The fallout from the Mercedes meltdown at Spa has continued all week and culminated in Nico Rosberg apologising via social media for his part in the melee. I await Lewis Hamilton’s apology for his conduct in the interview tat has led it to come to this, although I am very likely to be disappointed.
As the Brackley-based soap opera has played out, I like a small number of people in the F1 community have began wonder how much a certain Ross Brawn, who left Mercedes at the end of last year, would have been able to stop this mess becoming what it is today.
Brawn is a man who is no stranger to dealing with the sharp end of Formula One, having done so at Brawn, Benetton and Ferrari. That career has seen him oversee a staggering eight World Drivers’ Championships and a further eight World Constructors’ Championships. A man qualified to deal with the situations that Mercedes currently find themselves in, even if like the current Mercedes management he and his decisions have come under intense scrutiny in the past.
Take the 2002 Austrian Grand Prix. He and Jean Todt instructed Rubens Barrichello to move over and allow Michael Schumacher win the race, something the Brazilian eventually did. Brawn’s expert management ensured that whilst there was still controversy over the team order, neither Barrichello nor Michael Schumacher engaged in any sort of public spat, clash of opinion or any real dissent. Schumacher even showed gratitude, and whilst Rubens was visibly angry he remained in a calm state. It’s the same with team orders at Malaysia last year, when a clearly faster Rosberg obeyed them to stay behind Lewis whilst Sebastian Vettel caused a stir by ignoring them, something that again was badly mismanaged.
Hell, Brawn even managed to Schumacher to co-operate with Eddie Irvine in 1999.
What has unfurled over the past two races has been something of a disaster for Paddy Lowe, Toto Wolff and Niki Lauda, the current top brass at the Silver Arrows. Mercedes, despite being the runaway leaders in both Championships, are now floundering.
Brawn left Mercedes in 2013, only officially retiring from F1 earlier this year. That suggests it wasn’t solely his decision to leave in the first place. If my instincts are correct, then this was extremely foolish.
Under the management of Brawn, Nico Rosberg would not have attempted to pass Lewis in the clumsy manner he did. Lewis would probably have obeyed the team orders at Hungary and he certainly would not have potentially leaked details of team meeting whilst making those absolutely pathetic, attention-seeking comments claiming Rosberg ‘basically admitted to doing it on purpose’.
Wolff has been an excellent link between the media and Mercedes and has in the main managed to halt a lot of driver tension with his down-the-middle answers at media briefings and in interviews.
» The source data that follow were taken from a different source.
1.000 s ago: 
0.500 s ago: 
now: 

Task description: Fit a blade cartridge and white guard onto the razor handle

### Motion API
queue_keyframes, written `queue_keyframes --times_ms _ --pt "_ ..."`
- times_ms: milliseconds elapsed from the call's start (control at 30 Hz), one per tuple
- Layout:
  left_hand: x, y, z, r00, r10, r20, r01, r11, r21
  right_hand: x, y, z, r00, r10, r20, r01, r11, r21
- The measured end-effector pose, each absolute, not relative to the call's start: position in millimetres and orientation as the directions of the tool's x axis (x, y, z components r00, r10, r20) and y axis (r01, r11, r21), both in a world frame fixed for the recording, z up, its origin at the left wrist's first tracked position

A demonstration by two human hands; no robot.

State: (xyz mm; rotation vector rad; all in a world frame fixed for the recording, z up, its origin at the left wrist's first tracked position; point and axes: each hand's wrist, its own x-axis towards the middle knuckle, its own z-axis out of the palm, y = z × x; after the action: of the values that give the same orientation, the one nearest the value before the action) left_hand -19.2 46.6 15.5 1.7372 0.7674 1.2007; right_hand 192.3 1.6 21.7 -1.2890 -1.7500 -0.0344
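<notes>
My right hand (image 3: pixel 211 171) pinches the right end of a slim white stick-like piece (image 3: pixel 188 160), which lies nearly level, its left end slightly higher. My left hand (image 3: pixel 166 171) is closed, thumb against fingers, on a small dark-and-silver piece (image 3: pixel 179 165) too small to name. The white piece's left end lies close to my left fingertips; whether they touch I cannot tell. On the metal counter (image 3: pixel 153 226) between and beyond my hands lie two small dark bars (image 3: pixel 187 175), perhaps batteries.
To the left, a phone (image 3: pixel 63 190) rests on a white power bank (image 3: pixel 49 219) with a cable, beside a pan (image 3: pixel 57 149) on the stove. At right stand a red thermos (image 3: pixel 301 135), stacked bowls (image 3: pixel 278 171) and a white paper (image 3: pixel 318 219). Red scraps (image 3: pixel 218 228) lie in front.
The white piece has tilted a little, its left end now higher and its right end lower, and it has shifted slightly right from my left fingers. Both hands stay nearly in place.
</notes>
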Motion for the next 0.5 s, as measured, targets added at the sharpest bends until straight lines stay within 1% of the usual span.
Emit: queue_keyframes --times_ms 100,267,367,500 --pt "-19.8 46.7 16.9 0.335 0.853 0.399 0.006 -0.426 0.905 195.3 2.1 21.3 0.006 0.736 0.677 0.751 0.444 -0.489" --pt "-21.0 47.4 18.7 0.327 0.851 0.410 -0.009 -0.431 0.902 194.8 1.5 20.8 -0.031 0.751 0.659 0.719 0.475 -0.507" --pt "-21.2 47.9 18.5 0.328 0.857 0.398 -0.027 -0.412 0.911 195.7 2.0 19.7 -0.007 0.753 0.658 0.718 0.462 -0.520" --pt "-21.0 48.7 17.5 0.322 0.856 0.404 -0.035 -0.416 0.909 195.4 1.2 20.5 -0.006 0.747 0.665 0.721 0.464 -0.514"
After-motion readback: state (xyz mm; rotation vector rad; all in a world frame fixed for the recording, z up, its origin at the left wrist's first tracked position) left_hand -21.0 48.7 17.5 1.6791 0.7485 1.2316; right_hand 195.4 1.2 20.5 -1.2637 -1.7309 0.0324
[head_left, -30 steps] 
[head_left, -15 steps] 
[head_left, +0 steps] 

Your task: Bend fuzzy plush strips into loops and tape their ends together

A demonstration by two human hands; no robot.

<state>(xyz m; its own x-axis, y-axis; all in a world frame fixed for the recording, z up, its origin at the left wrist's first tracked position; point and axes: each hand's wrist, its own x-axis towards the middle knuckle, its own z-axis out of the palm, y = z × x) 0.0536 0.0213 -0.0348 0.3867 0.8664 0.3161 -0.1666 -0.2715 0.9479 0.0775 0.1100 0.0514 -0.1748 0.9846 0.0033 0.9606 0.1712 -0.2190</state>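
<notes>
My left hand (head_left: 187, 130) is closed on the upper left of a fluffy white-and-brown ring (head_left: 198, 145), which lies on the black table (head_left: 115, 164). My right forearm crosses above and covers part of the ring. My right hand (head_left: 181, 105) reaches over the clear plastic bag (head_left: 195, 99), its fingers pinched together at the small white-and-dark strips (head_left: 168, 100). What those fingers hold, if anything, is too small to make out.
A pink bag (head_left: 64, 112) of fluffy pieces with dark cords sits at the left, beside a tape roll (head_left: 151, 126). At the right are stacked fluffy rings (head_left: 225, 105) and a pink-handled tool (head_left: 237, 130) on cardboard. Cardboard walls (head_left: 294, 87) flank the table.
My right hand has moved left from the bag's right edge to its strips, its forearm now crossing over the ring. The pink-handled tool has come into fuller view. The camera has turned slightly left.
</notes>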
He expertly handled the team orders saga at Hungary when dealing with the media, who made less fuss than I expected. I put that down to Wolff, who did not choose sides.
So I was surprised when he did publicly blame Rosberg. I am aware that Lauda did too, but let’s be honest, Hamilton has been the apple of Lauda’s eye dating back to the 2008 Belgian Grand Prix, when he called the (Correct) decision to impose a time penalty on Hamilton for overtaking after cutting the final chicane ‘The worst in the history of F1’. Wolff, until Spa, had not put a foot wrong when dealing with the media, but his comments about Nico being directly at fault were poorly judged, even if they were correct. It is very difficult to imagine Brawn acting with such recklessness.
It is my belief that Brawn would have been able to put out the pan fire relatively quickly after the race, whereas Wolff, Lauda and to a lesser extent Lowe have allowed the pan fire to engulf the kitchen. Despite Rosberg’s apology and punishment, this fire has began to burn out of control.
Lauda and Wolff have failed to learn from Brawn and they have suffered the consequences. Their mis-management has caused this to explode.
The Fire Brigade are too late to salvage this house.